Stored entries
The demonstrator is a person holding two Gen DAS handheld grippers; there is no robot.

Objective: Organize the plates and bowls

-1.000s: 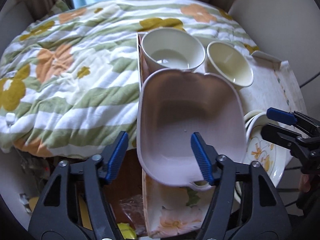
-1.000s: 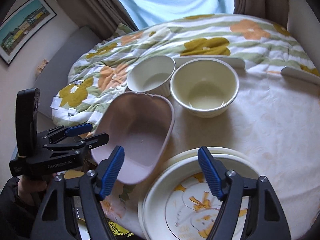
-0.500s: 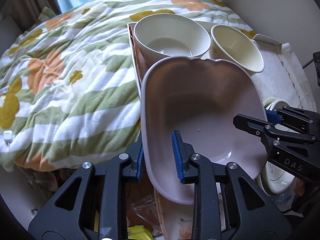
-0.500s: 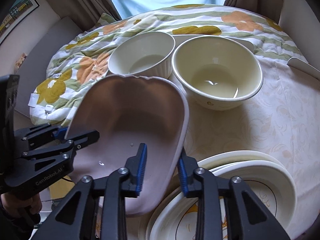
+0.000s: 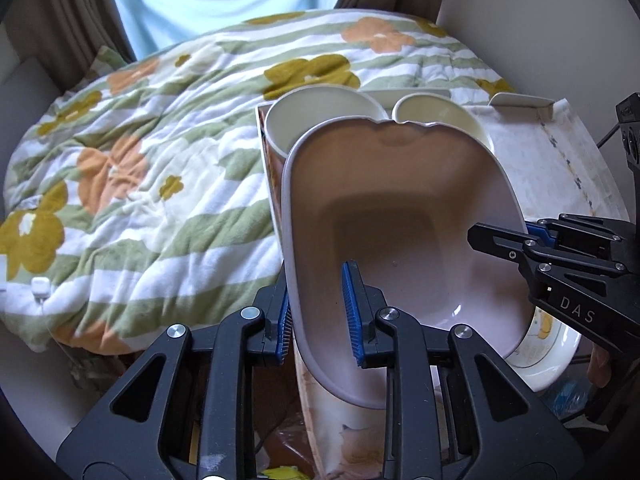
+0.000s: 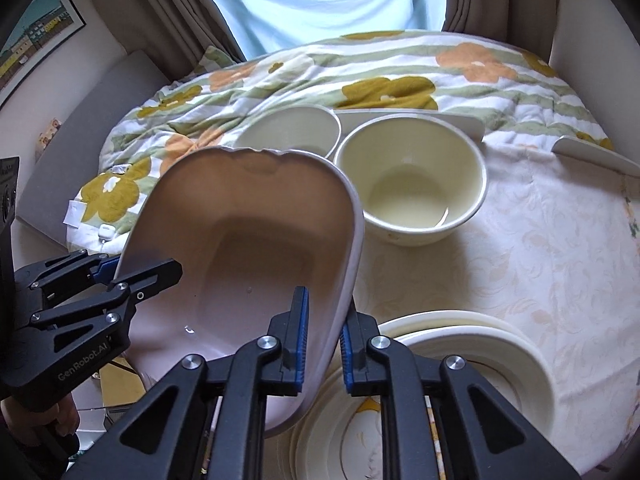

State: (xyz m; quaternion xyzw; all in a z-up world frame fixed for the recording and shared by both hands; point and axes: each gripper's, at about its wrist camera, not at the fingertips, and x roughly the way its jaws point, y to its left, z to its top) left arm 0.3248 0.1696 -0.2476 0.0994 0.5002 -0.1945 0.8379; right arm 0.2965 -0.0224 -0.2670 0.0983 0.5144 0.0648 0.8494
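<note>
A pale pink oblong dish (image 5: 400,216) with a chipped far rim is held up off the table, tilted, by both grippers. My left gripper (image 5: 318,312) is shut on its left rim. My right gripper (image 6: 323,340) is shut on its right rim and also shows in the left wrist view (image 5: 516,240). The left gripper also shows in the right wrist view (image 6: 132,268). Two cream bowls (image 6: 412,184) (image 6: 292,132) stand side by side behind the dish. A stack of floral plates (image 6: 460,396) lies under and right of the dish.
The table (image 6: 560,240) has a pale patterned cloth. A flowered quilt (image 5: 140,168) covers the bed to the left and behind. Curtains and a window are at the back. White tray pieces (image 6: 592,152) lie at the table's far edge.
Both grippers went from open to shut on the pink dish's opposite rims, and the dish has risen off the table and come closer to the cameras.
</note>
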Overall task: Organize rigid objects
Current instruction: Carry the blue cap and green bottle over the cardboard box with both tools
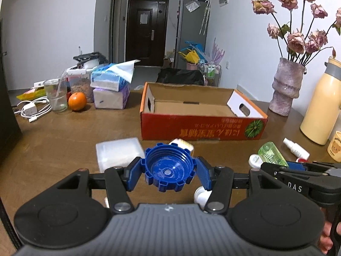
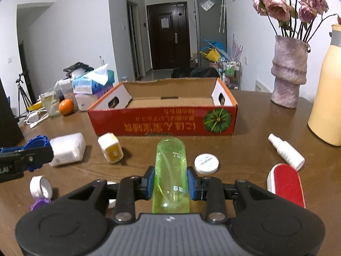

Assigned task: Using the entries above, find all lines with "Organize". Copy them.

Task solution:
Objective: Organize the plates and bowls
Overall task: Organize rigid objects

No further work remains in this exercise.